Tuckerson v. Holiday Retirement Corp.

892 So. 2d 626, 4 La.App. 5 Cir. 957, 2004 La. App. LEXIS 3184, 2004 WL 2997726
CourtLouisiana Court of Appeal
DecidedDecember 28, 2004
DocketNo. 04-CA-957
StatusPublished

This text of 892 So. 2d 626 (Tuckerson v. Holiday Retirement Corp.) is published on Counsel Stack Legal Research, covering Louisiana Court of Appeal primary law. Counsel Stack provides free access to over 12 million legal documents including statutes, case law, regulations, and constitutions.

Bluebook
Tuckerson v. Holiday Retirement Corp., 892 So. 2d 626, 4 La.App. 5 Cir. 957, 2004 La. App. LEXIS 3184, 2004 WL 2997726 (La. Ct. App. 2004).

Opinion

JgSUSAN M. CHEHARDY, Judge.

In this workers’ compensation case, Holiday Retirement Corporation and its insurer, Liberty Mutual Insurance Company, appeal the judgment ordering them to pay the claimant, Tammy Tuckerson, supplemental earnings benefits, finding defendants were arbitrary and capricious in refusing to pay benefits, and awarding claimant penalties and attorney fees. For the following reasons, we reverse.

Tammy Tuckerson was working as a facility chef for defendant, Holiday Retirement Corporation(“Holiday”), when she began experiencing pain in her right arm and wrist on or about December 25, 2002. On June 9, 2003, claimant sought medical treatment for the pain in her right wrist and hand. According to her medical records for June 9, 2003, claimant reported to her physician, Dr. Winkler, that she had experienced pain and swelling in her right wrist for five months. She reported no specific injury or trauma to her wrist but explained that, as a chef, she used her wrists and hands “a lot.” Dr. Winkler’s medical plan for claimant was over-the-counter anti-inflammatory medication, a wrist splint, and hot/cold therapy. He did not diagnose Tuckerson’s disorder because he wanted to rule out |scarpal tunnel syndrome. Dr. Winkler did not place work restrictions on Tuckerson. Dr. Winkler advised her to return for treatment as needed.

On June 18, 2003, Tuckerson returned to Ochsner Clinic with continued complaints [629]*629of right wrist pain. -On that date, Dr. Roche-Green, another general practitioner, examined Tuckerson and determined that she was unable to work due to her “suspected carpal tunnel syndrome.” Dr.

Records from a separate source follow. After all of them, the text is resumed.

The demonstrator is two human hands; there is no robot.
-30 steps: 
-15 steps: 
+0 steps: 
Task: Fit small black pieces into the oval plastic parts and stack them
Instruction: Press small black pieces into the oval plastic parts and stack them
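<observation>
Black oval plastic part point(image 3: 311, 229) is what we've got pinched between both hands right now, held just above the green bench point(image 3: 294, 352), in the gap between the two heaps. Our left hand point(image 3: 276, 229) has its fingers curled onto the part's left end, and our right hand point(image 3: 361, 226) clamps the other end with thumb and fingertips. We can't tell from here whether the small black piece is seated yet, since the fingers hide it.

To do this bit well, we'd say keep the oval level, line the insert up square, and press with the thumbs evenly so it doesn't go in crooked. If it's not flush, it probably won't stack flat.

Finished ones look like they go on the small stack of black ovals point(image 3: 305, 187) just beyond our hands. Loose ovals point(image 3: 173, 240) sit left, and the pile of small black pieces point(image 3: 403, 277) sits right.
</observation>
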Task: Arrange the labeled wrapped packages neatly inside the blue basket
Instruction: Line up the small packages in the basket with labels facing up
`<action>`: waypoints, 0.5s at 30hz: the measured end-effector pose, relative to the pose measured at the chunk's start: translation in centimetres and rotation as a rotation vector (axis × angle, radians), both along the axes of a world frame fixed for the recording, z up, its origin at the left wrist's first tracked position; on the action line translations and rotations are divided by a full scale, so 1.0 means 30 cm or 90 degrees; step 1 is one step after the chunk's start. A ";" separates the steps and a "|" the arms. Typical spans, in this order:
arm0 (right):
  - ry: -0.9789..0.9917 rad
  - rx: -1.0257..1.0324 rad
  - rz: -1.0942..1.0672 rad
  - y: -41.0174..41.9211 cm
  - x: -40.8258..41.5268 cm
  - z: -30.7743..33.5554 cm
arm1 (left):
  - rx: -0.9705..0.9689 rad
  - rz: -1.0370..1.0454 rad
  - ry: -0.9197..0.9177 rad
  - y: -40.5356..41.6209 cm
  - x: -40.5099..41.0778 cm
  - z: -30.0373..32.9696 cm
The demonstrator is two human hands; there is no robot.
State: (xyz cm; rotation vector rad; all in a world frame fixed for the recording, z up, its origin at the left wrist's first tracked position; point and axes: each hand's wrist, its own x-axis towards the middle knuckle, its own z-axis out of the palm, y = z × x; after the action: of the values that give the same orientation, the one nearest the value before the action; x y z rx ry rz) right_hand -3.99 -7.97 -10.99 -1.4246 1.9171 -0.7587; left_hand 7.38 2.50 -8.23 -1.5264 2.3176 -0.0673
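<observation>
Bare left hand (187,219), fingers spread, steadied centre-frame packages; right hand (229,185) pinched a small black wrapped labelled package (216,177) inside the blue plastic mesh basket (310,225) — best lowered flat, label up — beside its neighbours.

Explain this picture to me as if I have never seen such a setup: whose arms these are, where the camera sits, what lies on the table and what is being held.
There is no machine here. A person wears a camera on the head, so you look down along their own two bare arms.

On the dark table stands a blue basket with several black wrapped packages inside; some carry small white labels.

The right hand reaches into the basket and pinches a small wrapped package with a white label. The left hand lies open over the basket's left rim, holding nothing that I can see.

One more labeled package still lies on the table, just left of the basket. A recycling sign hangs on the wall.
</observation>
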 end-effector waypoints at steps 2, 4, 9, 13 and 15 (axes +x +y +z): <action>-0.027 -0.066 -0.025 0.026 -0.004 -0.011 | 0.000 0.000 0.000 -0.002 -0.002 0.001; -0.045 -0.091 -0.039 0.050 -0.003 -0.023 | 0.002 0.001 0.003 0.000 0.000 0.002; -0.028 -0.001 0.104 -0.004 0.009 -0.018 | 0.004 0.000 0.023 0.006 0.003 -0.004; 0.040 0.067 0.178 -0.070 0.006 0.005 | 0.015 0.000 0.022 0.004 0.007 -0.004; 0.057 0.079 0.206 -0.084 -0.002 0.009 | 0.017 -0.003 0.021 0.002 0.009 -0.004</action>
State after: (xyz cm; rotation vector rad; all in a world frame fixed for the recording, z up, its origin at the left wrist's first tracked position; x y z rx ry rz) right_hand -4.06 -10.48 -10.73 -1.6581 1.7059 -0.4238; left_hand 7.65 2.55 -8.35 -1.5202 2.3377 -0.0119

Roche-Green prescribed anti-inflammatory medication and six weeks of physical therapy.

On July 30, 2003, after a follow-up visit, Dr. Roche-Green instructed claimant to continue physical therapy and anti-inflammatory medication, referred claimant to an orthopedist, and released claimant to return to work on “sedentary duty.” According to the Work Status Summary signed by Dr. Roche-Green, sedentary duty could be defined as “lifting 10 lbs. maximum & occasionally lifting and/or.carrying articles such as dockets, ledgers & small tools.... Jobs are sedentary if walking & standing are required only occasionally & other sedentary criteria are met.” It is undisputed that Holiday, claimant’s employer, paid her indemnity benefits from June 18, 2003 until July 31, 2003.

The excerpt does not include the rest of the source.